▸ **Task item**
Could you please count how many lines in the data below hold the string "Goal"? Reply with only the number.

(Records from a data source)
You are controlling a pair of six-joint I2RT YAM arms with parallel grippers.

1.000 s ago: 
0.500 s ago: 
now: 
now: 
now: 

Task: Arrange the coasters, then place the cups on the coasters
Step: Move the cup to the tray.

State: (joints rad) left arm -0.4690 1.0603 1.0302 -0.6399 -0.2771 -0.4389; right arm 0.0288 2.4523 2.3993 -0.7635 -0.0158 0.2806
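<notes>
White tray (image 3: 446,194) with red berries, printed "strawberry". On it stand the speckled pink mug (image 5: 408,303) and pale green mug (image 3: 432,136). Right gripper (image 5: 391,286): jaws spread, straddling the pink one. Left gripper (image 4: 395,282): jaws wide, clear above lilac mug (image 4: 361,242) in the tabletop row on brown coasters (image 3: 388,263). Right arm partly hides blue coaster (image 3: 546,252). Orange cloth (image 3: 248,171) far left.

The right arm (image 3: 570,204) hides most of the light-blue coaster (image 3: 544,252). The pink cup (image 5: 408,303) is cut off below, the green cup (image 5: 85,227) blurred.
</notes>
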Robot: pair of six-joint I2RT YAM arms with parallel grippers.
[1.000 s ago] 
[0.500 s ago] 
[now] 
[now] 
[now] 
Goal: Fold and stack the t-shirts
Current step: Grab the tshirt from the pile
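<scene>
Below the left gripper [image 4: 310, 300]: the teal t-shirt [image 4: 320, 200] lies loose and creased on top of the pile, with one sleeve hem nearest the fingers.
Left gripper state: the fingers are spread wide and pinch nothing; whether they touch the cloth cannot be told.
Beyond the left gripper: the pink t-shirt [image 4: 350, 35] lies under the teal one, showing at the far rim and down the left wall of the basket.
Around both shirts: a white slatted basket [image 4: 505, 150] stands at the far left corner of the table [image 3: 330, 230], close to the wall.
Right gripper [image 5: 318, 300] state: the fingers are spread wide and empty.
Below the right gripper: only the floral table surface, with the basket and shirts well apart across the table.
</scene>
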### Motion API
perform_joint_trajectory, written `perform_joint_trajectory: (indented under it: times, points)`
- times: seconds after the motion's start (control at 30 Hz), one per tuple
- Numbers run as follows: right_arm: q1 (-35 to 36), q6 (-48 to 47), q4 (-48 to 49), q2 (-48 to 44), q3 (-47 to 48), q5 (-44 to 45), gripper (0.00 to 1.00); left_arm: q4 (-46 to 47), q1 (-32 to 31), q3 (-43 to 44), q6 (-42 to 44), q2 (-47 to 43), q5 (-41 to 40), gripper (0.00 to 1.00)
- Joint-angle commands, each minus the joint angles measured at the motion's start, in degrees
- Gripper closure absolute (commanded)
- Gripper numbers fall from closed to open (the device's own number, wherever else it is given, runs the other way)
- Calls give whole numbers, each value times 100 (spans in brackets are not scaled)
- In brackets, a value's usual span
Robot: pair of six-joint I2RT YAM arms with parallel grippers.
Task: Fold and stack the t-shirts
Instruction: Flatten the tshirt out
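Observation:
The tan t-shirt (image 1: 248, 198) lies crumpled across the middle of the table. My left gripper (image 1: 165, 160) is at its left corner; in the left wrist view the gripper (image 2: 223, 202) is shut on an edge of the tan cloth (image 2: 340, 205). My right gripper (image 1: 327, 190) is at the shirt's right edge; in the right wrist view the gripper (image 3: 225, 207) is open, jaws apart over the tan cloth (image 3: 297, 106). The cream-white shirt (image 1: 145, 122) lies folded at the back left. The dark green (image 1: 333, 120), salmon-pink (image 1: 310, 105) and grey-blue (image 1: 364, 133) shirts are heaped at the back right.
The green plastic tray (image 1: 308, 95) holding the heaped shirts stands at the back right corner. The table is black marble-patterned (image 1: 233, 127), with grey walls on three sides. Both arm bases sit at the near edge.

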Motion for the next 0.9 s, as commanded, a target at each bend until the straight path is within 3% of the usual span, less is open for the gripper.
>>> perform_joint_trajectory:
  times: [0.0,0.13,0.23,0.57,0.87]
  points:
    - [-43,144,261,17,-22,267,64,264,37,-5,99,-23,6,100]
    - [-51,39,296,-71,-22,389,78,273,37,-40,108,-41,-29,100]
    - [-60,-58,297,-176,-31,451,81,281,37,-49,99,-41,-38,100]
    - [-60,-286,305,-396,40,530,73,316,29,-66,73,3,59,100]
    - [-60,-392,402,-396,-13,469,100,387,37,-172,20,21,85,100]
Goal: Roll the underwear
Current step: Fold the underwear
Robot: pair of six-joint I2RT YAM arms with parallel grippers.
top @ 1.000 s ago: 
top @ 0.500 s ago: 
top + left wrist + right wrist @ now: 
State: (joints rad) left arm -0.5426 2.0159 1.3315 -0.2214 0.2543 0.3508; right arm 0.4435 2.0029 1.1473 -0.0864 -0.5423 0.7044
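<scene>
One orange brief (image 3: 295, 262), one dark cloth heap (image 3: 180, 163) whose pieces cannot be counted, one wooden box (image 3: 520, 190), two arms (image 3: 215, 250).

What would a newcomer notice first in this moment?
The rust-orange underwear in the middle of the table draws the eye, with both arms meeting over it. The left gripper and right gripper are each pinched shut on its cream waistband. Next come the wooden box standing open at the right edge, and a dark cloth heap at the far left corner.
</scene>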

▸ **Worked solution**
2